Twenty-eight minutes after signing, that assumption detonated. He gathered the technicians in the break room -- the first time all of them had been in the same room at the same time because the prior owner did not believe in meetings. The techs had zero respect for the previous owner, several were halfway out the door, one had lied on his hiring documents, and another did not show up because his truck had been broken into and $3,000 in tools were stolen. All within the first 60 minutes of ownership.
"I called Shane and said, 'Hey, man, congrats.' Hung up the phone, walked into the break room, and sat with all the technicians to announce that we had purchased the business. Found out that was the first time all the technicians had ever been in one place because the prior owner didn't believe in meetings." -- Collin Trimble
Steph confirmed this is the norm, not the exception. You cannot see what is under the hood until you own the place -- sellers will not let you deep-dive into employee culture or operational dysfunction before the deal closes.
Collin's hard-won rule: be an employee for your first 90 days, not the boss. Listen. Ask questions. Be the hardest working person in the room. Every SOP he wrote, every piece of software he rolled out in those first 90 days -- none of it is still being used today. The only thing that survived was his commitment to treating employees with care and integrity.

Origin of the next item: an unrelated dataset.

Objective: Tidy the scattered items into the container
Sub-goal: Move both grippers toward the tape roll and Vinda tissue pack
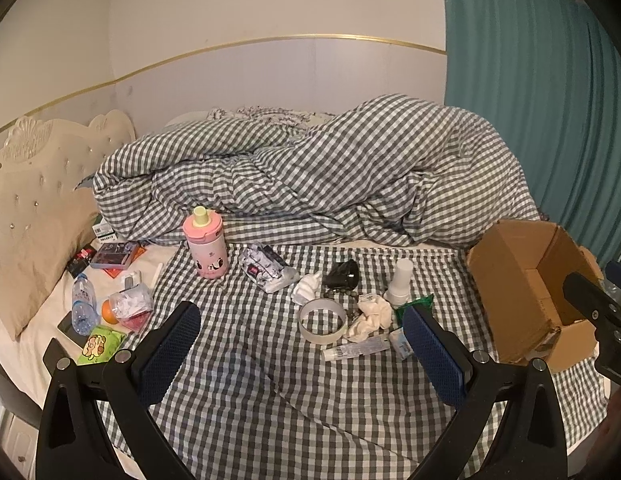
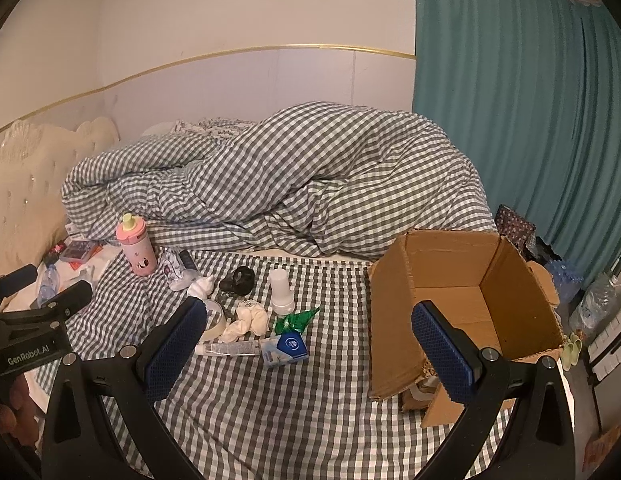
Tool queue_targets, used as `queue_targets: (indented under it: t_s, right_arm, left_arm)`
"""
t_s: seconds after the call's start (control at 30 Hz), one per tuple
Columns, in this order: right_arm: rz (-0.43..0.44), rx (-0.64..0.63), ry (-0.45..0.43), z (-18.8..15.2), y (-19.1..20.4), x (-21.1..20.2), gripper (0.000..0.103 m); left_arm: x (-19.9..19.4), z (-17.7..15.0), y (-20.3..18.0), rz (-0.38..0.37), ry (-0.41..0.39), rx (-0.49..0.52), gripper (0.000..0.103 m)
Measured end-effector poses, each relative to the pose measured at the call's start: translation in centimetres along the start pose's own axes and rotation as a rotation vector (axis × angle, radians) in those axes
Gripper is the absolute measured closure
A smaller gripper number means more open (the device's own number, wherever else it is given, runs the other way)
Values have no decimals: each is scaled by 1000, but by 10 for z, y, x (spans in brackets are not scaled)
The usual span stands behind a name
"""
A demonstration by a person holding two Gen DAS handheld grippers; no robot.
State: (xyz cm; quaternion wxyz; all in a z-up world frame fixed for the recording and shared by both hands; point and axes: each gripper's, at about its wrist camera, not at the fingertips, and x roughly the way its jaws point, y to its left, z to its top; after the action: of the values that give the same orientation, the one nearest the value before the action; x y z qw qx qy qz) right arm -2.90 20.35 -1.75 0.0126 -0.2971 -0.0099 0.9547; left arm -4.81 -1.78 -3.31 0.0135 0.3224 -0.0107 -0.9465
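Left wrist view: left gripper (image 1: 301,350) gapes over tape roll (image 1: 322,321); right gripper (image 2: 306,350) spread, empty.

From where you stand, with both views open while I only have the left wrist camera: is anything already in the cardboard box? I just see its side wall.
Observer: Nothing that I can see. The right wrist view looks into the cardboard box, and the floor in view is bare.

Reviewer: What is the small carton half hidden behind my gripper's finger?

Observer: A white and blue carton with a round blue logo, lying beside the white tube.

Reviewer: And the right gripper, is it holding anything?

Observer: No. The right gripper is open and empty above the checked sheet, like the left gripper.
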Motion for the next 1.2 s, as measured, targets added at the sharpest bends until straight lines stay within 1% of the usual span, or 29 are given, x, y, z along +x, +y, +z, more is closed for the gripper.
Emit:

"The best thing you can do is pretend like you're an employee for 90 days. And what would an employee do in their first 90 days? They would listen. They would ask a tremendous amount of questions, and they would be the hardest working person in the room." -- Collin Trimble
Steph reinforced the wisdom: all high performers want to jump in and fix things immediately. The discipline to wait 90 days, assess, earn trust, and then implement change is counterintuitive but critical. Shane took it personally -- the message for him was simple: "Shane, shut up." Everyone on the call agreed.
The payoff of listening showed up fast. In the absence of real leadership, someone always steps up. At Alarm Masters, it was a 20-year technician the other techs already called when they had questions. He had been informally implementing processes the owner never knew about. Collin took every employee to lunch in the first eight days, identified this natural leader, and promoted him to service manager. Four promotions and three raises in two years. Finding him was not the result of a plan -- it was the result of shutting up and listening.

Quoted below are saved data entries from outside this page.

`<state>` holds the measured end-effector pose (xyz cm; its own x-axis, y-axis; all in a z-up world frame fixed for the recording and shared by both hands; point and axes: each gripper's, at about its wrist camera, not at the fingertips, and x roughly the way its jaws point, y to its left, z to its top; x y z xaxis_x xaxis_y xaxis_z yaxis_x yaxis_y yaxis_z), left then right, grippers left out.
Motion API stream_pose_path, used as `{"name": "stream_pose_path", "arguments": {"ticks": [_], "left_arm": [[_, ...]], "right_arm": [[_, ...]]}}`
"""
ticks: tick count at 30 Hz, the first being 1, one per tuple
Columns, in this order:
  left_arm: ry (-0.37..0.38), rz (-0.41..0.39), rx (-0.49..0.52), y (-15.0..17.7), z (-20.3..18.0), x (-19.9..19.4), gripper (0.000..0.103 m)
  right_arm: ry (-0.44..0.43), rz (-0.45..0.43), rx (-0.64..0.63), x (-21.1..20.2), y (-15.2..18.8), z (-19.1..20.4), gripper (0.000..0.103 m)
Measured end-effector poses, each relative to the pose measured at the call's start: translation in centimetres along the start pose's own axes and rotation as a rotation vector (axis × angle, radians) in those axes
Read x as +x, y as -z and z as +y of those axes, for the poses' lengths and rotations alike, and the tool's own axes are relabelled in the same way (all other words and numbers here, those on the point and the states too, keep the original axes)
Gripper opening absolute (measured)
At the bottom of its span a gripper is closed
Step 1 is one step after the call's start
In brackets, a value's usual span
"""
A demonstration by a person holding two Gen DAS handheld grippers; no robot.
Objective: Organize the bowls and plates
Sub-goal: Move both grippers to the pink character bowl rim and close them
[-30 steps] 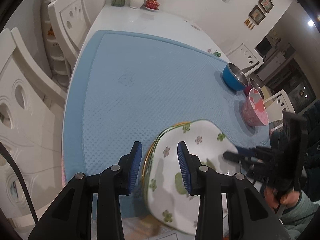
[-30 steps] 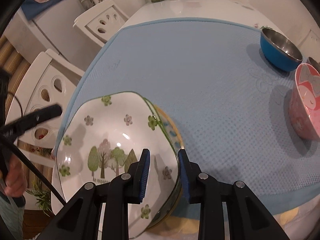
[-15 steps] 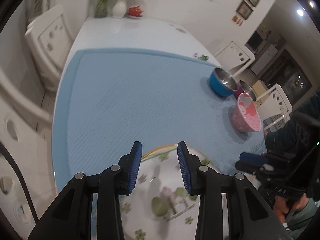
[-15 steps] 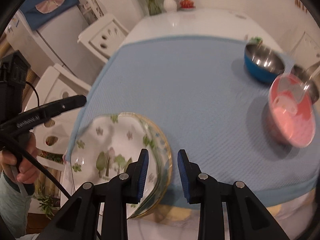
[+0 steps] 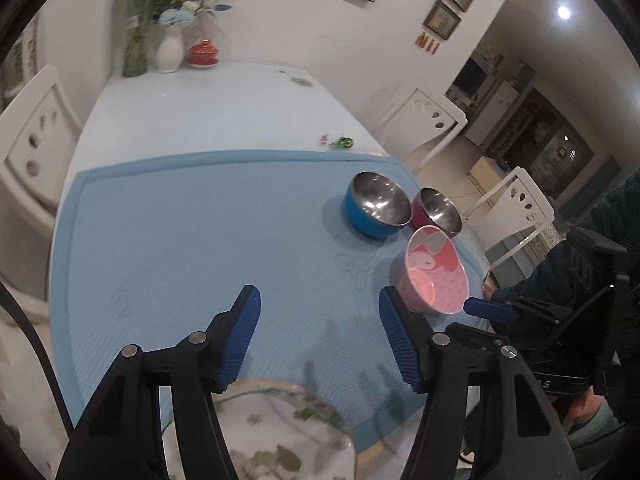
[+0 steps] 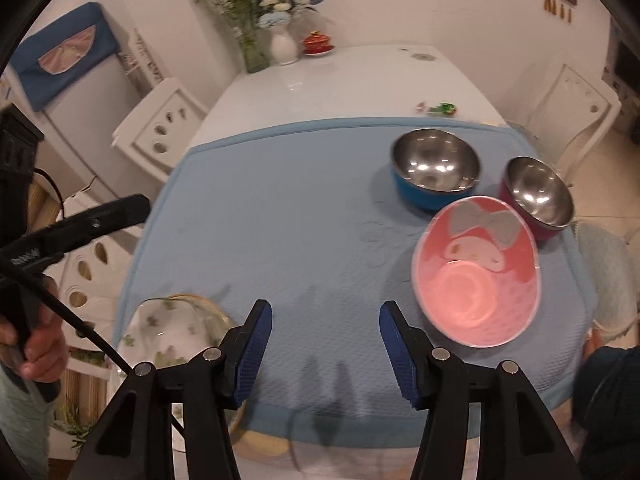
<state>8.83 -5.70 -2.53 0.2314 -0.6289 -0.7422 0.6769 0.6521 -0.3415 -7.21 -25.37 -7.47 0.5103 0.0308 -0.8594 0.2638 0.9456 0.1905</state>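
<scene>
A stack of flower-and-tree patterned plates (image 5: pixel 276 436) lies at the near left corner of the blue mat (image 5: pixel 180 240), also in the right wrist view (image 6: pixel 172 332). My left gripper (image 5: pixel 320 332) is open and empty above the plates. My right gripper (image 6: pixel 326 344) is open and empty above the mat's near edge. A pink cartoon bowl (image 6: pixel 478 272) stands just right of the right gripper, also in the left wrist view (image 5: pixel 436 272). A blue steel bowl (image 6: pixel 436 166) and a magenta steel bowl (image 6: pixel 538 196) stand behind it.
The white table (image 6: pixel 340 84) carries vases with flowers (image 6: pixel 280 28) and a red lidded dish (image 6: pixel 318 44) at the far end, and small wrapped candies (image 6: pixel 440 109) past the mat. White chairs (image 6: pixel 160 128) stand on both sides.
Both grippers let go of the plate stack, opened wide and pulled back and up. The plates now lie at the mat's near left corner. The right gripper swung toward the pink bowl.
</scene>
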Motion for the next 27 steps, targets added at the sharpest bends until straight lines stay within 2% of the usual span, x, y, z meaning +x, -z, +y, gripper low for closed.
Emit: {"name": "stream_pose_path", "arguments": {"ticks": [4, 7, 10, 13, 19, 23, 27], "left_arm": [[-0.043, -0.011, 0.020, -1.3, -1.3, -0.2, 0.060], [-0.066, -0.051, 0.048, -2.5, -1.5, -2.2, 0.060], [-0.162, -0.101, 0.052, -3.4, -0.4, -4.6, 0.060], [-0.239, -0.093, 0.028, -3.3, 1.5, -5.1, 0.060], [-0.202, -0.039, -0.100, -1.8, 4.2, -3.5, 0.060], [-0.170, -0.058, -0.025, -2.3, 1.8, -3.0, 0.060], [-0.134, -0.032, 0.038, -2.9, -0.2, -1.3, 0.060]], "right_arm": [[-0.026, 0.012, 0.039, 0.1, 0.0, -1.9, 0.054], [-0.029, 0.022, 0.028, -0.2, 0.4, -3.0, 0.054], [-0.067, 0.036, 0.053, 0.2, 1.0, -3.8, 0.054], [-0.163, 0.088, 0.088, 1.7, 0.8, -3.6, 0.054], [-0.135, 0.090, -0.025, 1.4, 0.6, -1.9, 0.054], [-0.151, 0.109, 0.016, 1.8, 0.9, -3.0, 0.054], [-0.200, 0.104, 0.084, 2.0, 0.6, -3.7, 0.054]]}}
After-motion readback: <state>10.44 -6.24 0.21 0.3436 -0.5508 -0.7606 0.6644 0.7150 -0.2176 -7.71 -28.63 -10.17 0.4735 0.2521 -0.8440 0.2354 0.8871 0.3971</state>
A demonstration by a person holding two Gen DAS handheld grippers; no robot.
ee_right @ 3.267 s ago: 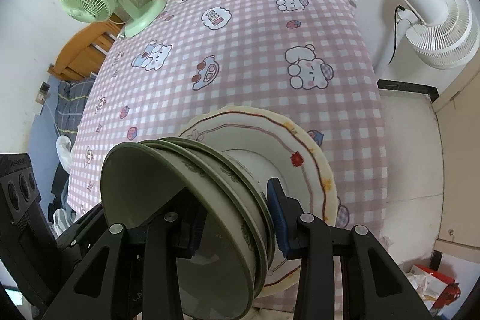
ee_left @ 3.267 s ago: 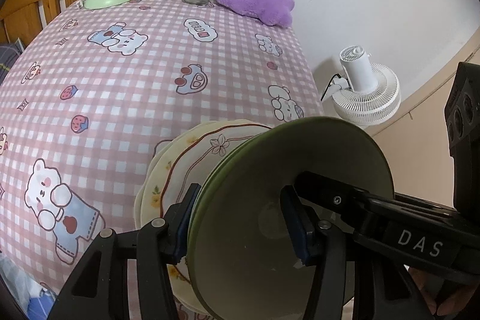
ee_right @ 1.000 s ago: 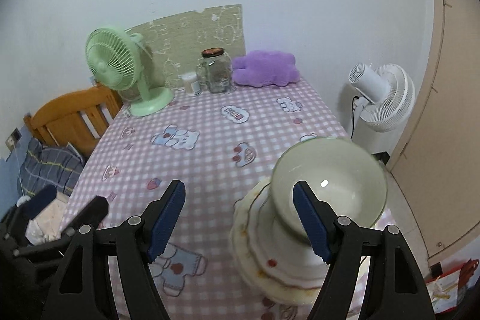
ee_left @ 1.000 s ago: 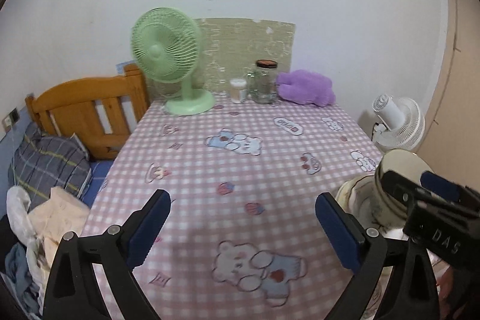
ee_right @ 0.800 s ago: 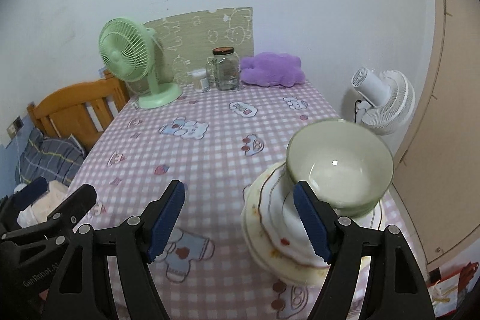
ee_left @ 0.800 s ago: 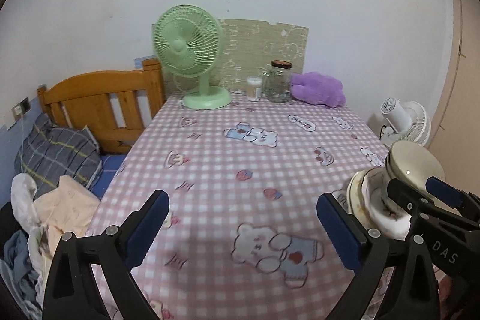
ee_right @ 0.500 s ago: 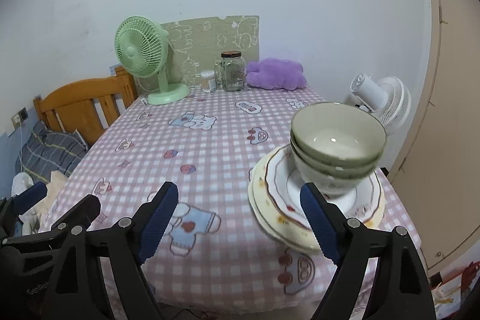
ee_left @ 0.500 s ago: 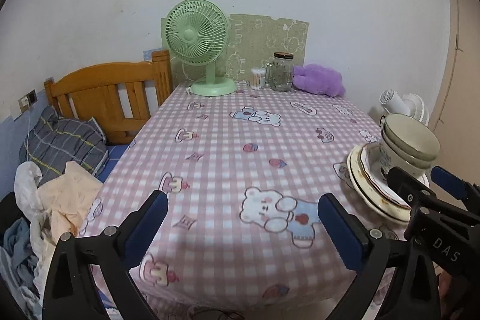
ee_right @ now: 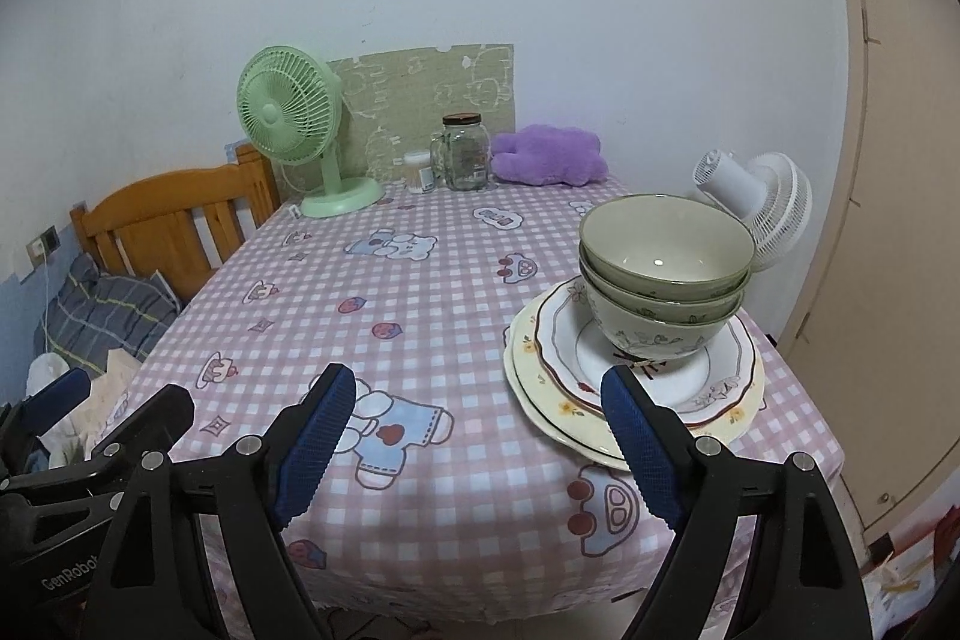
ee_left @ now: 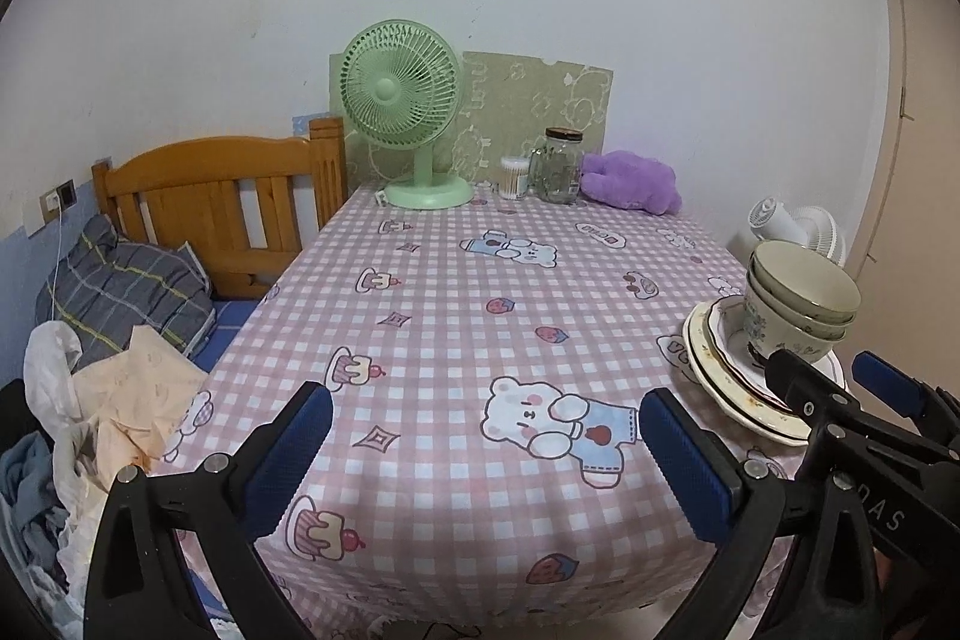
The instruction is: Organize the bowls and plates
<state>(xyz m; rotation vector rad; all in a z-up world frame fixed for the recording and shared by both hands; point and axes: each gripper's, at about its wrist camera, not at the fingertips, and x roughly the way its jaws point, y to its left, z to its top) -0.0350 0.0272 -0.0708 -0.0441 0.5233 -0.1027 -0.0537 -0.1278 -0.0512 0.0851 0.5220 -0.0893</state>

2. Not All Revenue Is Created Equal -- And You Are Not Smarter Than Your Due Diligence Providers
Collin went to collect on an invoice from one of his larger customers -- a tire shop. The response: your employees have not been by to change out their tires yet. The previous owner had a barter arrangement -- tires for alarm monitoring. No cash. No documentation. Just a handshake between two guys who had known each other for decades.
That story exposed a truth most buyers learn the expensive way: the revenue number on the books does not always mean what you think it means. Barter arrangements, handshake deals, ghost accounts that were canceled but never removed from the billing system -- these are landmines buried throughout the financials of every small business you will ever buy.

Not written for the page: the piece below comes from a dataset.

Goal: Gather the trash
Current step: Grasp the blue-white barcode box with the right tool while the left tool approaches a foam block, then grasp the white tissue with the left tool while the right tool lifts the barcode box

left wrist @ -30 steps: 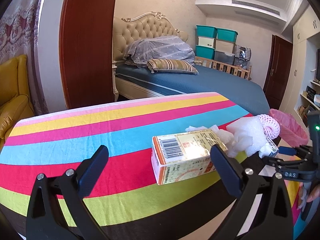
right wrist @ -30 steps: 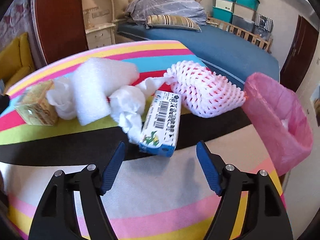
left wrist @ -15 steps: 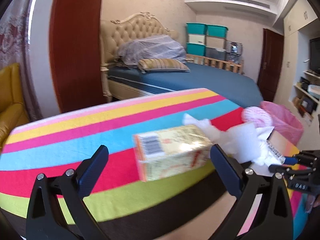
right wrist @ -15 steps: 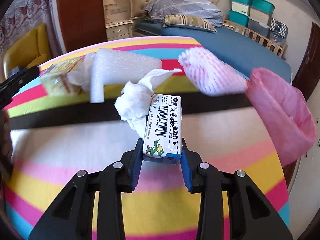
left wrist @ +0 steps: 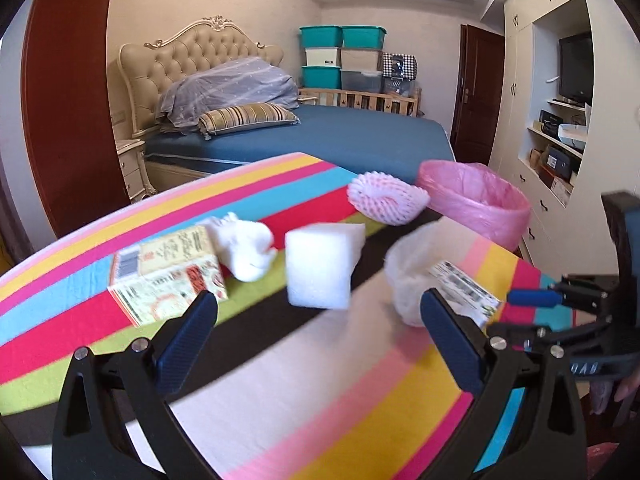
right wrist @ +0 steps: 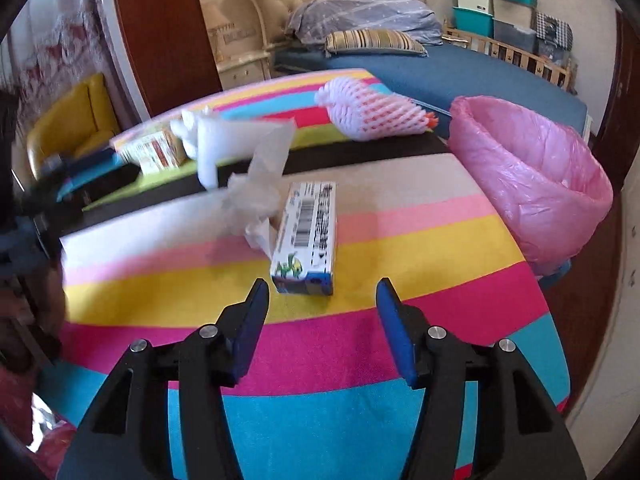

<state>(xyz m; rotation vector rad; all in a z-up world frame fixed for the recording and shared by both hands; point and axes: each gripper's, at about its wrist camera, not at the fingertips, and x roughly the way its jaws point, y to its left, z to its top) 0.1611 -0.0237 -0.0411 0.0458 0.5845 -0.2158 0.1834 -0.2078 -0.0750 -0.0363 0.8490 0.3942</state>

"Not all revenue is created equal, folks. We found out that one of the larger customers was a tire shop and they exchanged tires for alarm monitoring. So I go out to collect for my invoice and he said, 'Well, your employees haven't been by to change out their tires.'" -- Collin Trimble
Collin said it twice and meant it both times: you are not smarter than your due diligence providers. He does not care if you have an MBA in finance. For Alarm Masters, he skipped professional due diligence because he figured he could handle it. His financial model looked nothing like reality 30 days in.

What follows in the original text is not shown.